Acadia Pharmaceuticals Inc. has announced the submission of a Marketing Authorization Application (MAA) to the European Medicines Agency (EMA) for trofinetide, a synthetic analog of the N-terminal tripeptide of insulin-like growth factor 1 (IGF-1), for the treatment of Rett syndrome in adults and pediatric patients aged two years and older. This marks a significant step towards potentially providing the first approved therapy for this rare neurodevelopmental disorder in the European Union (EU). Trofinetide is already approved in the United States and Canada for the same indication.
Phase 3 LAVENDER Study Supports MAA
The MAA is supported by data from the pivotal Phase 3 LAVENDER study, a randomized, double-blind, placebo-controlled trial involving 187 girls and young women aged 5 to 20 years with Rett syndrome. The study evaluated the efficacy and safety of trofinetide compared to placebo over a 12-week treatment period.
The co-primary endpoints of the LAVENDER study were the change from baseline in the Rett Syndrome Behaviour Questionnaire (RSBQ) total score, a caregiver assessment, and the Clinical Global Impression–Improvement (CGI-I) scale score, a clinician's perspective.

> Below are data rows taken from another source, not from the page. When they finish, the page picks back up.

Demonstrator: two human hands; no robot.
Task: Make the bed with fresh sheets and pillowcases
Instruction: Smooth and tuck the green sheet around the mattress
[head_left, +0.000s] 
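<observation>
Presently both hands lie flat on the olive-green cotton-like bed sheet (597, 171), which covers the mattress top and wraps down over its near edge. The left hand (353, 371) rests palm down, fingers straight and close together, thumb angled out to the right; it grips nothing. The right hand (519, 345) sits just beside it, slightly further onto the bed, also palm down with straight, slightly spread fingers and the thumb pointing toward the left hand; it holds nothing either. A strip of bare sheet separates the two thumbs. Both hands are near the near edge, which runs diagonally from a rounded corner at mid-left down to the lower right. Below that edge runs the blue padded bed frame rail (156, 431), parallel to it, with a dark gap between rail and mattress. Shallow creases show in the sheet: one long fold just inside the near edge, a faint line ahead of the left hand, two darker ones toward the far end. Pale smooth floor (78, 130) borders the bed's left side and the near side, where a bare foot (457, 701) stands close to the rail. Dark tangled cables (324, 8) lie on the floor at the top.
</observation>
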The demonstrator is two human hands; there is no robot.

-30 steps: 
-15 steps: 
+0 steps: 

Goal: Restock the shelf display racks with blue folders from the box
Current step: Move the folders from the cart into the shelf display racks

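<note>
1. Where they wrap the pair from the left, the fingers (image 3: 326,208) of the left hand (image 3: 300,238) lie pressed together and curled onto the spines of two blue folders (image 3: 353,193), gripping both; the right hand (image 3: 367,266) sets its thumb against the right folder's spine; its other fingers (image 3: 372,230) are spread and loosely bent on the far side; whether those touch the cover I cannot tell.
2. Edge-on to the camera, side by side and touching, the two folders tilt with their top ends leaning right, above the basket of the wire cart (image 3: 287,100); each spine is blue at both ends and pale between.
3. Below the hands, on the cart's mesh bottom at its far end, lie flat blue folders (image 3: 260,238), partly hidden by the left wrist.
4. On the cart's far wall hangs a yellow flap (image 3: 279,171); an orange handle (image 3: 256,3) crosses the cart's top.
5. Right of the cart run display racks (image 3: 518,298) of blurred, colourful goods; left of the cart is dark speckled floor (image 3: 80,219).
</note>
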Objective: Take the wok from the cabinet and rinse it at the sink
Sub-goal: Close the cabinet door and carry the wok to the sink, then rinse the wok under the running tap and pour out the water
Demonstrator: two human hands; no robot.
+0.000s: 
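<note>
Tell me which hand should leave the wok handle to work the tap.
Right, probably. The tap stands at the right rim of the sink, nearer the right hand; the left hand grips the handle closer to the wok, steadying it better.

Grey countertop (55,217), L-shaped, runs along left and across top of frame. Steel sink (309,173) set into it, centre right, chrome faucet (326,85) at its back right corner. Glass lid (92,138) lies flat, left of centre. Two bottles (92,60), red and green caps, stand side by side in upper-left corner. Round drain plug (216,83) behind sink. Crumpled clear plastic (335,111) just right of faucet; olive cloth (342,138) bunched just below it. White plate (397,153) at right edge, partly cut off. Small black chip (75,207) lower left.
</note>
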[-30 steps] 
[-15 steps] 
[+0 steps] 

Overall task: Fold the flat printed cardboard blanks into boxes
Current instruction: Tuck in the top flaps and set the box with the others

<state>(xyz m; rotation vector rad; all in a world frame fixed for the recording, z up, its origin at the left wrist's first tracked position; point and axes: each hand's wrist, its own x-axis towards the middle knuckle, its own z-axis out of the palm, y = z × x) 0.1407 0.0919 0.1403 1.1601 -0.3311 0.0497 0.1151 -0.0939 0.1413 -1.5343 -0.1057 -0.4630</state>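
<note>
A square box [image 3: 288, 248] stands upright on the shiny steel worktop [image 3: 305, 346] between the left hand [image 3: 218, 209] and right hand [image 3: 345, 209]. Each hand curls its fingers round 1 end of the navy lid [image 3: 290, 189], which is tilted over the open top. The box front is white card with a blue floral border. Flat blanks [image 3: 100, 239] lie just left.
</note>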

Both endpoints demonstrated statistically significant improvements in the trofinetide group compared to placebo.
Additionally, the key secondary endpoint, measuring the change from baseline to week 12 in the Communication and Symbolic Behavior Scales Development Profile Infant-Toddler Checklist–Social composite score (CSBS-DP-IT–Social), also showed statistically significant improvement with trofinetide compared to placebo.
Addressing Unmet Needs in Rett Syndrome
Rett syndrome is a rare, complex neurodevelopmental disorder primarily affecting females, occurring in approximately 1 in every 10,000 to 15,000 female births worldwide. The disorder typically manifests in four stages, characterized by a period of normal development followed by a slowing or stagnation of skills between 6 and 18 months of age. This is often followed by a regression phase involving loss of communication skills and purposeful hand use. As individuals with Rett syndrome age, they may experience motor deterioration and require round-the-clock care.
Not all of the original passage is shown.